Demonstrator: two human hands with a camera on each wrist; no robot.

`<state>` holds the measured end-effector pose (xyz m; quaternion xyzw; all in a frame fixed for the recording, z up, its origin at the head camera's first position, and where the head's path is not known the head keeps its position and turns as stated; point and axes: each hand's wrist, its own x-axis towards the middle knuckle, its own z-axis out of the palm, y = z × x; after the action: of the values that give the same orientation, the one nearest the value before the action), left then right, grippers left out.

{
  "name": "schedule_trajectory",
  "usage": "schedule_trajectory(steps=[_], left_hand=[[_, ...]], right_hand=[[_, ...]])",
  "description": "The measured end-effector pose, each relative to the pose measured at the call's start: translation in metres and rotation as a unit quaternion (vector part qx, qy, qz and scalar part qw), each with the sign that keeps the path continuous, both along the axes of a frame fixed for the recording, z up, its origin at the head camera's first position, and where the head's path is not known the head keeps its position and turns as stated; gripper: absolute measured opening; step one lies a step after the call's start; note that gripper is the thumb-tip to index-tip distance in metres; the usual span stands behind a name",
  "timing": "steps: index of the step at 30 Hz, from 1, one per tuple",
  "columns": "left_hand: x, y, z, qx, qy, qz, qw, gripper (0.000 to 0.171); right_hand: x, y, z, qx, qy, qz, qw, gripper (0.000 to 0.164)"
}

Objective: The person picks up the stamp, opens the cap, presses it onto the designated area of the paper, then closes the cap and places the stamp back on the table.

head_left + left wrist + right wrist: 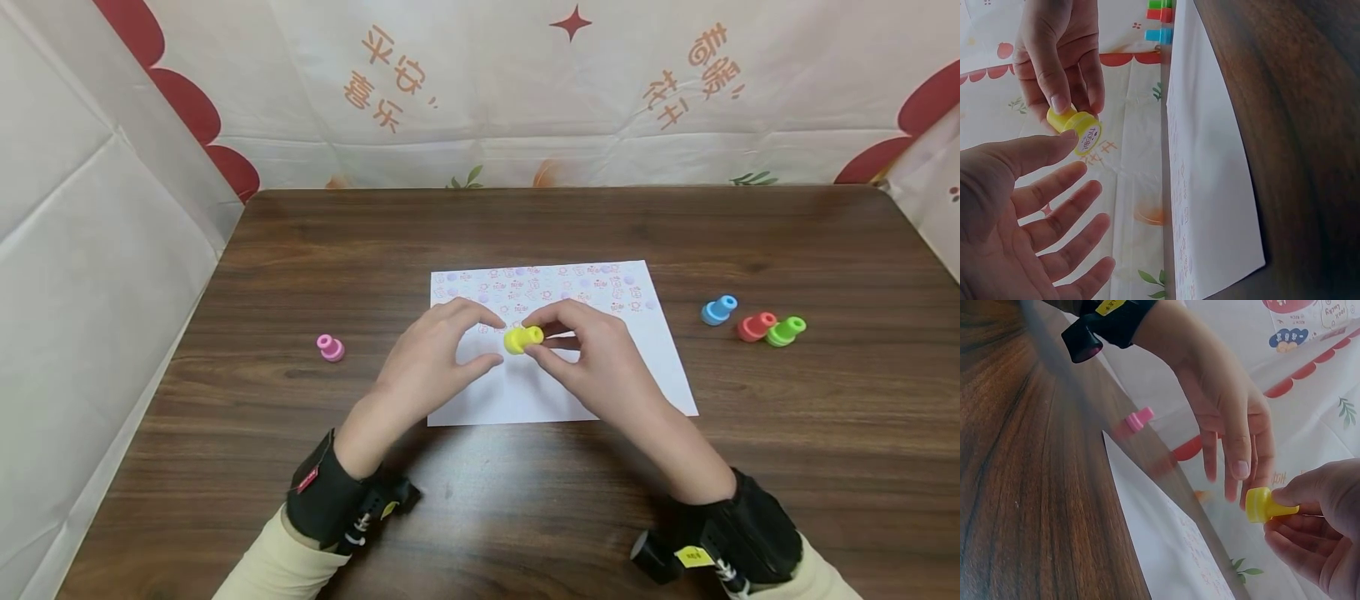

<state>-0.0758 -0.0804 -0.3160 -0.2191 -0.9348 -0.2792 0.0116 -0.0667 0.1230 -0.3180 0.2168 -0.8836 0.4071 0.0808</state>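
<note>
Noted nearest the camera, cream sleeves (285, 558) and black wrist straps (318, 496) over the near part of a dark wood-grain table (337, 250); found the tabletop streaked in grain, with a pale sheen toward the front; logged white paper (510, 400) lying at mid-table, bearing rows of small red and violet marks (540, 283) across its far part; recorded the left hand (431, 358) with thumb and fingers relaxed and spread apart, just beside a yellow stamp (521, 339); could not confirm contact there; recorded the right hand (592, 350) pinching that yellow stamp between thumb and fingers, tilted above the paper, with a printed label (1089, 139) on the end toward the left hand; located a pink stamp (331, 348) on the wood left of the paper; located to its right a blue stamp (718, 310), a red stamp (756, 327) and a green stamp (786, 332), the last two side by side; observed beyond the table a white cloth (487, 75) with orange lettering (408, 75), a red star (572, 23), leaf sprigs (468, 179) and red scallops (187, 104); noted a creased white sheet (90, 292) along the left side.
</note>
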Motion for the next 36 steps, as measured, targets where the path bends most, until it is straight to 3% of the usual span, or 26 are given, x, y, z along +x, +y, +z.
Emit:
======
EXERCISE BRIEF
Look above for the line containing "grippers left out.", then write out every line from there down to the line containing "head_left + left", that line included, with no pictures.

EXPECTED OUTPUT
`<state>` holds the measured end-effector pose (xyz m; quaternion xyzw; all in a frame fixed for the recording, z up, its origin at the head camera's first position, and where the head's path is not known the head keeps its position and turns as stated; point and axes: each hand's wrist, its own x-axis towards the middle knuckle, its own z-axis out of the palm, y = z × x; after the action: of the values that give the same orientation, the one nearest the value before the action), left then right, grippers left out.

{
  "name": "schedule_trajectory",
  "usage": "schedule_trajectory(steps=[_], left_hand=[[_, ...]], right_hand=[[_, ...]])",
  "description": "The measured end-effector pose, each relative to the pose measured at the call's start: translation in metres and rotation as a unit quaternion (vector part qx, qy, qz and scalar part qw), each with the sign that keeps the path continuous, both along the axes of a frame fixed for the recording, z up, its origin at the head camera's first position, and where the head's path is not known the head keeps its position and turns as stated; gripper: absolute measured opening; step one lies a step after the call's start; note that gripper is the thumb-tip to index-tip distance in metres; the usual span stands behind a name",
  "timing": "steps: index of the step at 30 Hz, from 1, one per tuple",
  "columns": "left_hand: x, y, z, qx, qy, qz, qw, gripper (0.000 to 0.171); right_hand: x, y, z, qx, qy, qz, qw, gripper (0.000 to 0.164)"
}

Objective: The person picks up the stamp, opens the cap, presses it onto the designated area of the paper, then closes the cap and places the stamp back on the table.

head_left + left wrist + right wrist: 

The exercise has been answered completely.